▶ _WORK ITEM_:
Once you reach the line containing "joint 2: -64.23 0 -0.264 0" in the entries below, write out that line and each one after it down to the line containing "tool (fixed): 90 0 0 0", exactly and with nothing added.
START MATERIAL PROVIDED
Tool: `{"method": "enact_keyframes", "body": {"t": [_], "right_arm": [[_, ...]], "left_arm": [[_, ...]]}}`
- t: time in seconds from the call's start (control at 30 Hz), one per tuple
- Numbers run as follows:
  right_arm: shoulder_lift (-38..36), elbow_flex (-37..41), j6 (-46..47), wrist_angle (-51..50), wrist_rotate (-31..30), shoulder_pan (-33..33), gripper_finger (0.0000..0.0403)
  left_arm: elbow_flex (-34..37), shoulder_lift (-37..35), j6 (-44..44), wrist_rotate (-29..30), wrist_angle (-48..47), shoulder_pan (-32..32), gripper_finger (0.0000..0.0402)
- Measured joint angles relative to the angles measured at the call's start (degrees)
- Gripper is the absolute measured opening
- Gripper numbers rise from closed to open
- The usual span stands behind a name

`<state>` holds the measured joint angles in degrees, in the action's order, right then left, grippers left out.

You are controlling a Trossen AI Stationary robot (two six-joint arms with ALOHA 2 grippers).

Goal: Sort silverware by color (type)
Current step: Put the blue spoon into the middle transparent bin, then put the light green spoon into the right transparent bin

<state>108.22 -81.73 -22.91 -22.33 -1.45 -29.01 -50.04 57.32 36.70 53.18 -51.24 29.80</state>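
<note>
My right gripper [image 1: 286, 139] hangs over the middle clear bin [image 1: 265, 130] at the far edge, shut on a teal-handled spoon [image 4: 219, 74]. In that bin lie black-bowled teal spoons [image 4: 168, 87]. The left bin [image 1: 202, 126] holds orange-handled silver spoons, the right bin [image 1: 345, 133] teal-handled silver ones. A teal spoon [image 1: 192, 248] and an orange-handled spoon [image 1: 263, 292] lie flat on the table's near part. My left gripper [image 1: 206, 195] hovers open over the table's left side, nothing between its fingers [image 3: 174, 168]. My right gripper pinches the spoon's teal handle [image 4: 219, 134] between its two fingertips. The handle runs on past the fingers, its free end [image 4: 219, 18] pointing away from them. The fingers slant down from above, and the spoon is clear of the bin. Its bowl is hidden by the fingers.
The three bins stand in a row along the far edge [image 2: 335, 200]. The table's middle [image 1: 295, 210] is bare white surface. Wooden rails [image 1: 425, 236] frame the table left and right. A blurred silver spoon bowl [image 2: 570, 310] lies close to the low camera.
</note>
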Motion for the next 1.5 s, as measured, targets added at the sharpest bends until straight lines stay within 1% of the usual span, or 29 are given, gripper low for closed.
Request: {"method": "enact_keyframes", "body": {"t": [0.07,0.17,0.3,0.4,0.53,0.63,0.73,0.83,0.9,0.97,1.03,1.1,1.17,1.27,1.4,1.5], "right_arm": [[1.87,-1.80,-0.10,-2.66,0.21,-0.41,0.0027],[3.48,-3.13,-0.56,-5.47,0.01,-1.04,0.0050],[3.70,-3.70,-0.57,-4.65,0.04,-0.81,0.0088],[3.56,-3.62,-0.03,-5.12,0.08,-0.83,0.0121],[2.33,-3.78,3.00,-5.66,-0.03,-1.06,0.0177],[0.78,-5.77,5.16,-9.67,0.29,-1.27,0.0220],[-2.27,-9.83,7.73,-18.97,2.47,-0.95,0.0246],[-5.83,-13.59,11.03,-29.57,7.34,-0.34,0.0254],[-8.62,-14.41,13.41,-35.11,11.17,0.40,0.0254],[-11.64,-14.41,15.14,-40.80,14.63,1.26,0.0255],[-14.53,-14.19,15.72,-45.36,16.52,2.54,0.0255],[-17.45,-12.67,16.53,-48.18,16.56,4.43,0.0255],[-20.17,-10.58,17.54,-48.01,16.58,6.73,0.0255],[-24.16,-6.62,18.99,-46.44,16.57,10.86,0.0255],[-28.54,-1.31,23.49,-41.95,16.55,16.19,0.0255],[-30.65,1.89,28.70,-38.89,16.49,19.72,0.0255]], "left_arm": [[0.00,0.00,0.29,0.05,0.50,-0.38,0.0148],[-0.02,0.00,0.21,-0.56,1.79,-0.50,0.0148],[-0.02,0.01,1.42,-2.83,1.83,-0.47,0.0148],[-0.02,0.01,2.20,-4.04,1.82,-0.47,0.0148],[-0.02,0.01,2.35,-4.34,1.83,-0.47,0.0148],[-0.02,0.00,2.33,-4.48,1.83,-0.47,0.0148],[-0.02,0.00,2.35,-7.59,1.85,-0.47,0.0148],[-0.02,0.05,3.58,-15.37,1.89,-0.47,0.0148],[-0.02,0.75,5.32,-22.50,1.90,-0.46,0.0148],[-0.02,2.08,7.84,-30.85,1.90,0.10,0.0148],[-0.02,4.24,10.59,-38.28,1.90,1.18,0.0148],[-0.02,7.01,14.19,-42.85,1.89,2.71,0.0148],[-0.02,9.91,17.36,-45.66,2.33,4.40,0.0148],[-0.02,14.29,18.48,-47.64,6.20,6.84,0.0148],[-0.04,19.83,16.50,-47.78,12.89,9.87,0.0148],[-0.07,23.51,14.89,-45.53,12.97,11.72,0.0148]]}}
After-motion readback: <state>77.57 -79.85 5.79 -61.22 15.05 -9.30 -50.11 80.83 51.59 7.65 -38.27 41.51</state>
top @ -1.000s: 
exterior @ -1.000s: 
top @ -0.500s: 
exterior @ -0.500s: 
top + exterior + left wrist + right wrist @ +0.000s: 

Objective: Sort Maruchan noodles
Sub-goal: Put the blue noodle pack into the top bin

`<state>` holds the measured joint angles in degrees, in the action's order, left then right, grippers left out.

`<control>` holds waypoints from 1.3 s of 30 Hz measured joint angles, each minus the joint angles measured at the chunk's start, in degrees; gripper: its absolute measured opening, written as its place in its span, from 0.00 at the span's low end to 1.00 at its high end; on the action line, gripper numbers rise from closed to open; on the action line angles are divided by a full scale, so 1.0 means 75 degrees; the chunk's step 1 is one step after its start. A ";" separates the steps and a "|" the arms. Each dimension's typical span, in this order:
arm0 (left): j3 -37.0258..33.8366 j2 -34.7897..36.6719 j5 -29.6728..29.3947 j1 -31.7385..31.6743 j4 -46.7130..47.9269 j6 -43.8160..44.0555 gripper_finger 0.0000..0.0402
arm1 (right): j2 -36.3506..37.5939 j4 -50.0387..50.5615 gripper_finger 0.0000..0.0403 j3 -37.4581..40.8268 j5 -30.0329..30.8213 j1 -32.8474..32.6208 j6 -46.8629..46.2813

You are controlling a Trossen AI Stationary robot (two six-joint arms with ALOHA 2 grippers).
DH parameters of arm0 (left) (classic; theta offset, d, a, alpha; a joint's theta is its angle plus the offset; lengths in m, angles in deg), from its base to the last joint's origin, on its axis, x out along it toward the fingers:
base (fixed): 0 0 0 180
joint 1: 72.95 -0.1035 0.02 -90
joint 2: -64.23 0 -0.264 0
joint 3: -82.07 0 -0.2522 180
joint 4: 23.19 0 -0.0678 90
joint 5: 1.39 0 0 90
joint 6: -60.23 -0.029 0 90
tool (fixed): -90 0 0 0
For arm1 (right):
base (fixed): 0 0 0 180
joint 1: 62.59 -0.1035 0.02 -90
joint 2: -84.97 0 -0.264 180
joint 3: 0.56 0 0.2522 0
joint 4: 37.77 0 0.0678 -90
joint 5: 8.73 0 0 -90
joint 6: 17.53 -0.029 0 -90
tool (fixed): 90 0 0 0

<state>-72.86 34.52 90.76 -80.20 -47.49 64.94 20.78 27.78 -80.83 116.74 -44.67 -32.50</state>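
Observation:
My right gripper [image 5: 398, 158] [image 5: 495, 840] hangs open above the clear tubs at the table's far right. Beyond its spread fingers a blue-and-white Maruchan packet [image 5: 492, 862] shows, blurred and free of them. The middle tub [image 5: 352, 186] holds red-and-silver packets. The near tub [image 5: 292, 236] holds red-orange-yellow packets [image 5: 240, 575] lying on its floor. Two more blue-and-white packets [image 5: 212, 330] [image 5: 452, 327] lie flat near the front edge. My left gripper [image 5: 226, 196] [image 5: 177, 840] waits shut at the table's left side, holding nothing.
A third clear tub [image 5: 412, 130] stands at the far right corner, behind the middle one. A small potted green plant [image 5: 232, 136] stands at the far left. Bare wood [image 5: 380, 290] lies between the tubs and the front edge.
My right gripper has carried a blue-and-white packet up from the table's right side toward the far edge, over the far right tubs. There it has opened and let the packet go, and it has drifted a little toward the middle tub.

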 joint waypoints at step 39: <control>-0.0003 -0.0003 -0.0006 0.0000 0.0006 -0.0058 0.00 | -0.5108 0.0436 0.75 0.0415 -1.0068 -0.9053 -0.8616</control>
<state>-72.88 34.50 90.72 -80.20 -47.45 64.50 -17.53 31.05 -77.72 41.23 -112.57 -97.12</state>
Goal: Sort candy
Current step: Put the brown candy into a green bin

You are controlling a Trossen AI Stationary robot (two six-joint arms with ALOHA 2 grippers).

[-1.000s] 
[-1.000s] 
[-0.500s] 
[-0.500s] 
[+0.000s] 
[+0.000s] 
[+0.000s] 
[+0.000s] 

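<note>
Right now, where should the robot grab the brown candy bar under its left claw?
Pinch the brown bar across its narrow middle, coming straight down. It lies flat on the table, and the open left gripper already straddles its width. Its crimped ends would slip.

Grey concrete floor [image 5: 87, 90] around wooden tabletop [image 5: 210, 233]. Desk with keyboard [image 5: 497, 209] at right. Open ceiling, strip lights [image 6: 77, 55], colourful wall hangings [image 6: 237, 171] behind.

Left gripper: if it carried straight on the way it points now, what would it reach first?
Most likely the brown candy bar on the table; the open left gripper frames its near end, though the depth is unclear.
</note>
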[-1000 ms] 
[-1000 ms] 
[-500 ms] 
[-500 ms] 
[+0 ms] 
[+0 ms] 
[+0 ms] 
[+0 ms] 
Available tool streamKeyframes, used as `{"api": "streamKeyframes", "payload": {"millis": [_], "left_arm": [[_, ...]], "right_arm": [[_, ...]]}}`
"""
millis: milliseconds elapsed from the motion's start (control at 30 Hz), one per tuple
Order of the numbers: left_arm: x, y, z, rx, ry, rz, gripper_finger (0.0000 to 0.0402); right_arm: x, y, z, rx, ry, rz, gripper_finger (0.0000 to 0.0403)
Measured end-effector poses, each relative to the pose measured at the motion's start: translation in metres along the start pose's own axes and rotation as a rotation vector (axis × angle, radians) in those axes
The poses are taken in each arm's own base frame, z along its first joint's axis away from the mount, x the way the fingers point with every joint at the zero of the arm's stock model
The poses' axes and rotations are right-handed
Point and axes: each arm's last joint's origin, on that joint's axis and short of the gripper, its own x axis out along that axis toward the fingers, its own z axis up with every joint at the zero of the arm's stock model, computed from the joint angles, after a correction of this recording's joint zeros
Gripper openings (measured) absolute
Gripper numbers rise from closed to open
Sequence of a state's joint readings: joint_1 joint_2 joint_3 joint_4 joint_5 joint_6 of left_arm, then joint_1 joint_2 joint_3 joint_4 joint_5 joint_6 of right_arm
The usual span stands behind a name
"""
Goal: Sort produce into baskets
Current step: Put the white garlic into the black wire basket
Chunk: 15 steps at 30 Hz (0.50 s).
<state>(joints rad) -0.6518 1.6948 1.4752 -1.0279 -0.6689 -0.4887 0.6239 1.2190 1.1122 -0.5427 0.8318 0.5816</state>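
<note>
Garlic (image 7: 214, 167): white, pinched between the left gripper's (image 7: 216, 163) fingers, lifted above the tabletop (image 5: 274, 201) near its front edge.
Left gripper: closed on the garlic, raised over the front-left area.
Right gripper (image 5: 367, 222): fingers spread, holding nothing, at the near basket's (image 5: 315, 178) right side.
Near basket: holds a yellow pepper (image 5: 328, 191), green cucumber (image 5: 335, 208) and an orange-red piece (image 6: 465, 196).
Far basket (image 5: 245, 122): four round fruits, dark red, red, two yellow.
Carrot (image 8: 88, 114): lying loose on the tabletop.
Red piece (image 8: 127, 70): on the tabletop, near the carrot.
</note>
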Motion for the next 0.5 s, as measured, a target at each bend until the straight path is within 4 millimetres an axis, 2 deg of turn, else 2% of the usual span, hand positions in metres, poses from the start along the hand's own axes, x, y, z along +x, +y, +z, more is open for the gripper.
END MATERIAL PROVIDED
▶ _EXERCISE OUTPUT_:
joint 2: -64.23 0 -0.264 0
joint 3: -82.07 0 -0.2522 180
joint 4: 23.19 0 -0.0678 90
joint 5: 1.39 0 0 90
joint 6: -60.23 -0.029 0 90
tool (fixed): -90 0 0 0
For arm1 (right):
base (fixed): 0 0 0 180
joint 1: 62.59 -0.1035 0.02 -90
joint 2: -84.97 0 -0.264 180
joint 3: 0.56 0 0.2522 0
joint 4: 37.77 0 0.0678 -90
joint 5: 8.73 0 0 -90
joint 6: 17.53 -0.029 0 -90
tool (fixed): 90 0 0 0

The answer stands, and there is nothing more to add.